Kudos to Hayes but what a Watson faux pas
There are many great South African sportsmen and women who have been inducted into the SA Sports Hall of Fame at Sun City, but few could beat the sheer passion and love for his game of the latest member of that elite group.
Sure, Dale Hayes would not really come into the discussion when it comes to South Africa’s greatest golfers, although he did win many titles around the world and topped the European Tour Order of Merit in 1975. But there is no-one who can match Hayes when it comes to sheer enthusiasm for the game, whether it be at grassroots level at some club in the Magaliesburg or at the Masters, which he played in three times, with a best finish of tied19th in 1976.
Even if his professional career was over by the early 1980s, Hayes has become one of the most recognisable faces of South African golf due to his broadcast work, in which his knowledge of the game was displayed but also his infectious love of golf and the warmth of his personality.
His choice of jokes may sometimes be a bit iffy, but for his huge contribution to his sport, Dale Hayes thoroughly deserved his induction into the SA Sports Hall of Fame at Sun City this week.
While perusing the displays inside the actual Hall of Fame, I came across a multimedia screen displaying the name Doug Watson.
If you are thinking of South Africa’s moustachioed bowls world champion of the 1970s, you’d be @KenBorland wrong.
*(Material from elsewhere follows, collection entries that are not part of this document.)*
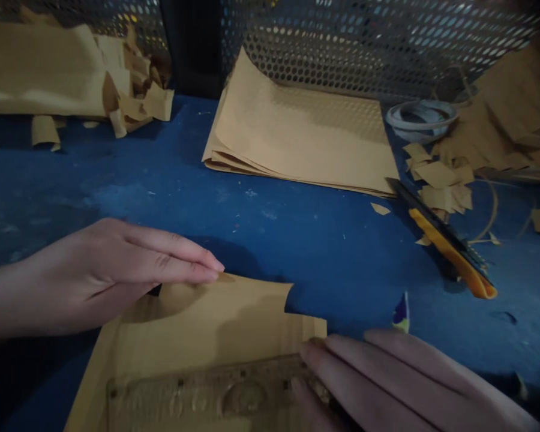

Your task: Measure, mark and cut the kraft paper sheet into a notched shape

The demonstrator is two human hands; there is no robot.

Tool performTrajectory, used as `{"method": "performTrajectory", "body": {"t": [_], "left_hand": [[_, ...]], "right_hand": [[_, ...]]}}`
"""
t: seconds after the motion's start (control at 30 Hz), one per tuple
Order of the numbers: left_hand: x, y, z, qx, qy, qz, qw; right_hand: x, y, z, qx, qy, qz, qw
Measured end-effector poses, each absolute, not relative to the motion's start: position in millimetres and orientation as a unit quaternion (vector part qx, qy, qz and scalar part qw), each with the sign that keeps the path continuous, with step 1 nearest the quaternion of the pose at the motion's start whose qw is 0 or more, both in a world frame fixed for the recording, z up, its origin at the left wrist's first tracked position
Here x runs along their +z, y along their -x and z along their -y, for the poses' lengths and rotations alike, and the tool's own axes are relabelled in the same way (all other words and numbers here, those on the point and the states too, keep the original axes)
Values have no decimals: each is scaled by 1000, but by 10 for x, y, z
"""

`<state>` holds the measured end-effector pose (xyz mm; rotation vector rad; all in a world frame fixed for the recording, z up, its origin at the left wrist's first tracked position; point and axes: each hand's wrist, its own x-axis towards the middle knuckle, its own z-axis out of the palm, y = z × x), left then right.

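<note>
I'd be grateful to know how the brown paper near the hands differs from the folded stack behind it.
The near paper has a stepped notch at its far right; the folded stack shows none. The near paper lies under a clear template and the left hand, while the folded stack is untouched by hands, its far left corner curling up. Both are brown.

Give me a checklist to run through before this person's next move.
1. Left hand at the brown paper sheet's far edge: ok.
2. Right hand touching the clear plastic template: ok.
3. Template lying over the sheet: ok.
4. Template's near edge aligned: cannot tell, outside the picture.
5. Orange-and-black hand tool away from both hands: ok.
6. Blue worktop free of paper scraps: not ok.
</note>
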<state>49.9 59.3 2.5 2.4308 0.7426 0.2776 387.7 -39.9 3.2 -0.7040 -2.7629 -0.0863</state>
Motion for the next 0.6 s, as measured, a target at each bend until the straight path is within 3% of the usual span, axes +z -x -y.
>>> {"method": "performTrajectory", "body": {"t": [0.37,0.6], "left_hand": [[3,-590,-504,89,-931,-277,222],[3,-670,-472,118,-946,-293,76]], "right_hand": [[29,-3895,129,42,287,950,120],[3,-3976,19,59,277,951,127]]}}
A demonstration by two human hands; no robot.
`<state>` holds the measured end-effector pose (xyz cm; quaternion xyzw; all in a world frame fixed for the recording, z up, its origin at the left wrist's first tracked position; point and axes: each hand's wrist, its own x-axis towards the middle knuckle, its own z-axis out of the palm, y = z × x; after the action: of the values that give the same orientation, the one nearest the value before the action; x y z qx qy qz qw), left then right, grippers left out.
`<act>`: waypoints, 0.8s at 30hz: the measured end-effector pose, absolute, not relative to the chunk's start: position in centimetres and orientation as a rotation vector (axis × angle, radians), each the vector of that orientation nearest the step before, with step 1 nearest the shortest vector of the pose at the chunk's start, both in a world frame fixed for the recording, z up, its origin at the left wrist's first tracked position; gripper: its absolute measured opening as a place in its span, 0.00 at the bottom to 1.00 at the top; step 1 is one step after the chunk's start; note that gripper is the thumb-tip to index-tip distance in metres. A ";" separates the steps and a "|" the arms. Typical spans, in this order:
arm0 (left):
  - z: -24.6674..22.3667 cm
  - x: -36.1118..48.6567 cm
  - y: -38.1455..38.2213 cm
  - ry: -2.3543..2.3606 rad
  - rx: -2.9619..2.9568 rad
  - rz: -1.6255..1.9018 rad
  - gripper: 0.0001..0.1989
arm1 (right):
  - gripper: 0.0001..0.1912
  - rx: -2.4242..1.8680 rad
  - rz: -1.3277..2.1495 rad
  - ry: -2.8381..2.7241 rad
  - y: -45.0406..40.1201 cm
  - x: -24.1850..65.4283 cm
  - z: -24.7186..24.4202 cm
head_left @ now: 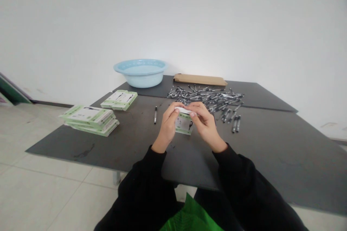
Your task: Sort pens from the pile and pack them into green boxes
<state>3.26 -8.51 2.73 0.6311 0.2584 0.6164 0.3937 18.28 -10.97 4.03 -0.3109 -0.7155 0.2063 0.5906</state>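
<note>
Between my hands, above the dark table, is a small green and white pen box point(183, 124) with its printed face toward me. My left hand point(169, 124) grips the box's left side, thumb at the white upper edge. My right hand point(204, 121) holds the right side, its thumb and fingers pinching the same white edge, which looks like a flap. The fingertips behind the box are partly hidden. A single pen point(155, 115) lies to the left of my left hand. Behind and right of my right hand spreads a heap of grey and black pens point(208, 97).
A stack of green and white boxes point(89, 119) lies at the table's left edge, with more boxes point(119, 100) behind it. A light blue basin point(141, 74) and a flat brown cardboard piece point(200, 79) sit at the back near the wall. Two pens point(236, 123) lie right of the heap.
</note>
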 end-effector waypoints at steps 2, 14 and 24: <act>2.8 3.2 -8.5 0.653 1.605 1.562 0.11 | 0.12 -0.740 0.490 -1.671 -11.1 18.3 4.0; 3.0 2.7 -8.2 0.589 1.523 1.376 0.11 | 0.11 -0.852 0.511 -1.560 -10.7 18.4 4.1; 3.5 3.6 -9.3 0.691 1.630 1.401 0.18 | 0.12 -0.855 0.535 -1.575 -10.4 18.7 4.3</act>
<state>3.57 -9.33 3.50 0.6526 0.2767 0.5610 0.4276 18.72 -10.43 4.30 -0.3679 -0.6777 0.2301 0.5937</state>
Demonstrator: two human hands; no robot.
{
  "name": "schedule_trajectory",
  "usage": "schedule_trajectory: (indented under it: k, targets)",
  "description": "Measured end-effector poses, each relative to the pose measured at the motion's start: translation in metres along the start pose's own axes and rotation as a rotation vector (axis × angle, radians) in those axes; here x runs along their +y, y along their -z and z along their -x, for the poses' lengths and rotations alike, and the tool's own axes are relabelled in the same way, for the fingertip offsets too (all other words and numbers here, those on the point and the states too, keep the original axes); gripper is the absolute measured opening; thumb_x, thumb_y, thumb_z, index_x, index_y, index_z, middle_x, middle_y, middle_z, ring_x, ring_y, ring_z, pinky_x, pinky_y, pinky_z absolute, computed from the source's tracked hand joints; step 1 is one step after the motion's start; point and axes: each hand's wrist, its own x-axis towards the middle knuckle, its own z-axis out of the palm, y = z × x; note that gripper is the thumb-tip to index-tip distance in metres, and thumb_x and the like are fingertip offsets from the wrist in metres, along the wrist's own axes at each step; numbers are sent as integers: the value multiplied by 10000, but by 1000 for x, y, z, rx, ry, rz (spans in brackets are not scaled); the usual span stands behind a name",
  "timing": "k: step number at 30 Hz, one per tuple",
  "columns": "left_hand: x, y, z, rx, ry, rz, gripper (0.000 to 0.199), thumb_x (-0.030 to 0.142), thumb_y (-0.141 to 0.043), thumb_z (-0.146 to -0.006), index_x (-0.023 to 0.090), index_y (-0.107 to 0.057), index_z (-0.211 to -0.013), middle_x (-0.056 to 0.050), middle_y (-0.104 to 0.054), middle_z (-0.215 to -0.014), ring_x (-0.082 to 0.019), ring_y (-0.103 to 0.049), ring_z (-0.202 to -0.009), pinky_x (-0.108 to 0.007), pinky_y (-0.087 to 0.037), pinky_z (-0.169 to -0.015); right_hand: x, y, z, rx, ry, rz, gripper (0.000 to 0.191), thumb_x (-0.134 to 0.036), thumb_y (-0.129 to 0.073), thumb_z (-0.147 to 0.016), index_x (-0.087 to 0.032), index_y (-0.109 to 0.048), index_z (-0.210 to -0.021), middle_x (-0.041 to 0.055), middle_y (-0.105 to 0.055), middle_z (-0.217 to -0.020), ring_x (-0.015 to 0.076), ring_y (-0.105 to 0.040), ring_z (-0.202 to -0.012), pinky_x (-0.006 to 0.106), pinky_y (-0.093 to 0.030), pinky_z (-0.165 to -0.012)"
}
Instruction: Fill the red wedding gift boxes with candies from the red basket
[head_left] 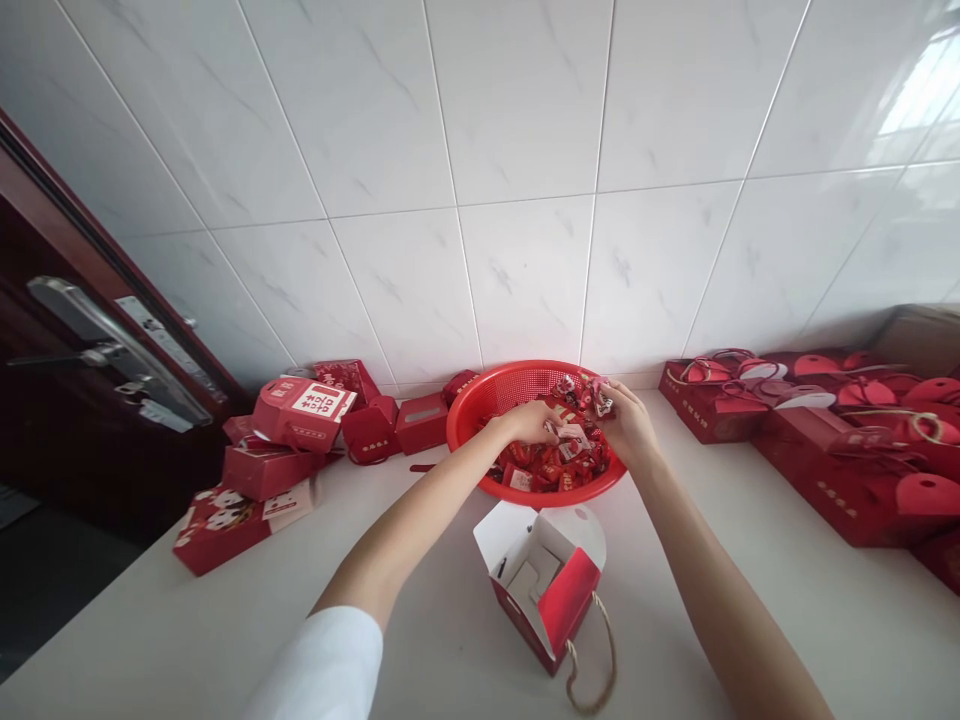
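Note:
Both my hands are over a red plastic basket filled with wrapped candies. My left hand reaches into the left side, its fingers closed on a wrapped candy among the others. At the right rim, my right hand grips a few candies in shiny pink and dark wrappers. In front of the basket stands a red gift box with its white-lined flaps open and a rope handle hanging to the right. A white insert or fold shows inside it.
Red boxes are piled at the left, near a dark red door with a metal handle. Several closed red gift boxes fill the right side of the white table. A tiled wall rises behind.

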Motion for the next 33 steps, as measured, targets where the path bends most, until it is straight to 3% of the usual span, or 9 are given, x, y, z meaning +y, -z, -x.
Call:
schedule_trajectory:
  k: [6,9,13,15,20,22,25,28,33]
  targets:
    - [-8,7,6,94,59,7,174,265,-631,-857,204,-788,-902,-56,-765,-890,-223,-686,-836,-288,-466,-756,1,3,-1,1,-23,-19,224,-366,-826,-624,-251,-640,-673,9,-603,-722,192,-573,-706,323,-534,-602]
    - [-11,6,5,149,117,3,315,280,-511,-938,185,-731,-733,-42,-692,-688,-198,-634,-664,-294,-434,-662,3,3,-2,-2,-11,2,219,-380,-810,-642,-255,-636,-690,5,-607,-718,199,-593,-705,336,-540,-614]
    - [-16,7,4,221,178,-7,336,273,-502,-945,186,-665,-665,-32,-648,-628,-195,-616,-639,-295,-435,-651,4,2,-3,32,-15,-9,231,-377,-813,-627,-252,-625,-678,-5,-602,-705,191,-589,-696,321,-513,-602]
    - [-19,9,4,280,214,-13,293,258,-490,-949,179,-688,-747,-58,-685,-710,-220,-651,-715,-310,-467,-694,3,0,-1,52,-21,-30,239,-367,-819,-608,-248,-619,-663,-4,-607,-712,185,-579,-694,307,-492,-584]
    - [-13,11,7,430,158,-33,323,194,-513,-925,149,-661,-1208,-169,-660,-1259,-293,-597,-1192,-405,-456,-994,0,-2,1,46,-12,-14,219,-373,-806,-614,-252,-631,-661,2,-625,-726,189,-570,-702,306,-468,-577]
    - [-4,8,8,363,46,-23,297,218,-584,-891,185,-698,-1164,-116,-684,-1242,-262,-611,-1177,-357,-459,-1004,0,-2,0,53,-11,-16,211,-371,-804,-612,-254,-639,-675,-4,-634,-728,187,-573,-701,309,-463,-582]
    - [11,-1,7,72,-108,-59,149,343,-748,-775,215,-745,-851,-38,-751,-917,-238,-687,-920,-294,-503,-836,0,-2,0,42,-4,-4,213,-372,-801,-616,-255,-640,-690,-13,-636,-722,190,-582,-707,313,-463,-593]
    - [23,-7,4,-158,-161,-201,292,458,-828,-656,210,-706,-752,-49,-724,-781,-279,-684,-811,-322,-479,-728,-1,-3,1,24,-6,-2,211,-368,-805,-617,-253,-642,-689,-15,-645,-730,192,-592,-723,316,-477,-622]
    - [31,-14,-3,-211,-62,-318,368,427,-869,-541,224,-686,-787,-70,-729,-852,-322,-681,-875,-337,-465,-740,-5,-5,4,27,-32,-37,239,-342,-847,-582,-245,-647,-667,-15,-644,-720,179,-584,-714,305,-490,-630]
It turns out the Doug Watson in question is the cricketer who played for KwaZulu-Natal and SA A in the 1990s.
Not that I didn’t admire Watson the cricketer – he was a reliable, determined opening batsman and one of the stalwarts of local cricket during a career that spanned 139 first-class and 136 limited-overs matches, but it probably shows that the internet is not always the best research resource.
Google “Doug Watson” and the cricketer comes up first, but I’m pretty sure he is not the intended recipient of Hall of Fame honours. I know the 1970s were a long time ago, but one would still expect better.
Gary Player, a long-time friend of Hayes, was present at the induction and most people would agree he is South Africa’s greatest ever sportsman. Most 83-yearolds are quietly contemplating life from their rocking chairs, but Player is still the picture of energy, a ubiquitous figure at Sun City, where this week’s Nedbank Golf Challenge is very much his beloved child.
He is still very hands-on with the running of the tournament. It was apparently at his insistence that the greenkeepers have moved the 18th tee back 30 metres. Most of the golfers have criticised the move, saying it only encourages them to go for pars because they now have to take long-irons over the water to the green.
Player wanted more of a risk/ reward factor on the final hole, so it’s another of those situations when changes have the exact opposite effect as was intended.
The Gary Player Country Club has made the 18th hole into a virtual stadium with grandstands all around it and hopefully there will be a grandstand finish to the Nedbank Golf Challenge tomorrow.
It is a tournament that has made an indelible mark on our golfing history, much like Player and Hayes, in whatever guise it takes as it heads into its fourth decade.